Division of Pharmacoengineering and Molecular Pharmaceutics, Department of Pharmaceutical Sciences, University of North Carolina at Chapel Hill, Chapel Hill, NC 27599, USA.
Division of Pharmacoengineering and Molecular Pharmaceutics, Department of Pharmaceutical Sciences, University of North Carolina at Chapel Hill, Chapel Hill, NC 27599, USA.
Curr Opin Pharmacol. 2017 Jun;34:56-63. doi: 10.1016/j.coph.2017.07.001. Epub 2017 Jul 22.

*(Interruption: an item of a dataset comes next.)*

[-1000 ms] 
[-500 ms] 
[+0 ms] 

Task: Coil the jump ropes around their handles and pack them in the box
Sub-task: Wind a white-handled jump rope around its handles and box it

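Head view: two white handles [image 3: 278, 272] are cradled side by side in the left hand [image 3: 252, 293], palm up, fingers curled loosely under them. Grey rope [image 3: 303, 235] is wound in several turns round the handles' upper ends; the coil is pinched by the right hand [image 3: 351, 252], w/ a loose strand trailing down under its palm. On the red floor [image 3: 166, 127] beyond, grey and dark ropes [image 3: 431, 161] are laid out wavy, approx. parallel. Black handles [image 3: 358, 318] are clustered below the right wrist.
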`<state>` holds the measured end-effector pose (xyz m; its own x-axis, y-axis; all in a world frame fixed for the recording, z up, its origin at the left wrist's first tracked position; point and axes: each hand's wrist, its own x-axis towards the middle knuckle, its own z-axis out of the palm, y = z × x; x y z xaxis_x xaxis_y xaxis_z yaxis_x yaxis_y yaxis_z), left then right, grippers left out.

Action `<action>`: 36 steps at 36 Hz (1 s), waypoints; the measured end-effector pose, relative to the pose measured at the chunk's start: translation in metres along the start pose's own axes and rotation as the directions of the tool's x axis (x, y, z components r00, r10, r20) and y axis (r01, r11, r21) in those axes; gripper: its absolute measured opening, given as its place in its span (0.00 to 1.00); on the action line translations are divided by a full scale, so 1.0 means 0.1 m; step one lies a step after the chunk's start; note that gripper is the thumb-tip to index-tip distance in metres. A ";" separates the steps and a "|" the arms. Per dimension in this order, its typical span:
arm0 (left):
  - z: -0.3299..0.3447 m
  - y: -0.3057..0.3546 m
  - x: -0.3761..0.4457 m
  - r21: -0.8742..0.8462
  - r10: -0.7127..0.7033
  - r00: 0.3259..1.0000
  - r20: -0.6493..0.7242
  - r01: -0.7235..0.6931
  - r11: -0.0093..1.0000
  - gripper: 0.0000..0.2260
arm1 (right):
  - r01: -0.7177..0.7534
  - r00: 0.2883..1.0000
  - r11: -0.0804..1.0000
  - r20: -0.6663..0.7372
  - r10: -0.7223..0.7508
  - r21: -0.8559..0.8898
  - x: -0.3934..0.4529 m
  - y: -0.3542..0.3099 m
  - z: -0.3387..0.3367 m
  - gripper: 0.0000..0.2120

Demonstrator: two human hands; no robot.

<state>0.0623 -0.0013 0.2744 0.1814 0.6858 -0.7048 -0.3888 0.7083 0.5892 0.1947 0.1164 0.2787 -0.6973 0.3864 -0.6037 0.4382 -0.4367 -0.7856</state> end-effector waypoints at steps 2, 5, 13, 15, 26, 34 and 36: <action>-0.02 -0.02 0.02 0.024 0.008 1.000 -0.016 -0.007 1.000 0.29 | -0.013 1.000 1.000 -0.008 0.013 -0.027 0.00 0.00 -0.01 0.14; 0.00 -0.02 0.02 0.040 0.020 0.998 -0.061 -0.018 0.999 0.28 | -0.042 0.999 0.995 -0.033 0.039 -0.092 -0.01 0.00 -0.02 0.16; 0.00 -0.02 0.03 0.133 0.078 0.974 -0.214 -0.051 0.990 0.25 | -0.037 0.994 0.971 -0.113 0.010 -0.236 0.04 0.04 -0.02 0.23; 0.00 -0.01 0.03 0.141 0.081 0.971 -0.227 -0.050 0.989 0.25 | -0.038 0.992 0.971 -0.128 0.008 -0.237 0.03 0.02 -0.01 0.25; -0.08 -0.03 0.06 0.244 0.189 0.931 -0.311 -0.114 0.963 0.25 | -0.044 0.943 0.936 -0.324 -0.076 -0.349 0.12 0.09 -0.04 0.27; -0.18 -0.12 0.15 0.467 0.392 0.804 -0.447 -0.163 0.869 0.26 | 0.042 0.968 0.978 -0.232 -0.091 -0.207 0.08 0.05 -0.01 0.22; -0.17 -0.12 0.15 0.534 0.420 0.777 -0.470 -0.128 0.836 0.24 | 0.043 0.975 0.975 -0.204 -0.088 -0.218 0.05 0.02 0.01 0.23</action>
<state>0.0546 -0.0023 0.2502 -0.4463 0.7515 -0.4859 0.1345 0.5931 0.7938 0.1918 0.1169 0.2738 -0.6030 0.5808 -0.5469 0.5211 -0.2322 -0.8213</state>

The use of recombinant adeno-associated viruses (rAAVs) is highly prevalent in musculoskeletal gene therapies due to their versatility, high transduction efficiency, natural tropism and vector genome persistence for years. As the largest organ in the body, treatment of skeletal muscle for widespread and sufficient therapeutic gene expression is highly challenging. In addition to disease-specific hurdles, vector genome loss, off-target gene transfer and immune responses to treatment can diminish the overall benefit of rAAV therapies. A variety of approaches have been developed to overcome these challenges and improve musculoskeletal targeting of rAAVs. This review focuses on recent advancements and remaining obstacles in creating optimal rAAV-based therapies for musculoskeletal application.
腺相关病毒(rAAV)的使用在肌肉骨骼基因治疗中非常普遍,因为它们具有多功能性、高转导效率、天然趋向性和载体基因组多年持续存在的特点。作为人体最大的器官,治疗骨骼肌以实现广泛而充分的治疗性基因表达极具挑战性。除了特定疾病的障碍外,载体基因组丢失、靶外基因转移和对治疗的免疫反应都会降低 rAAV 治疗的整体效果。已经开发了多种方法来克服这些挑战,并提高 rAAV 在肌肉骨骼中的靶向性。本综述重点介绍了在创建用于肌肉骨骼应用的最佳 rAAV 治疗方法方面的最新进展和仍然存在的障碍。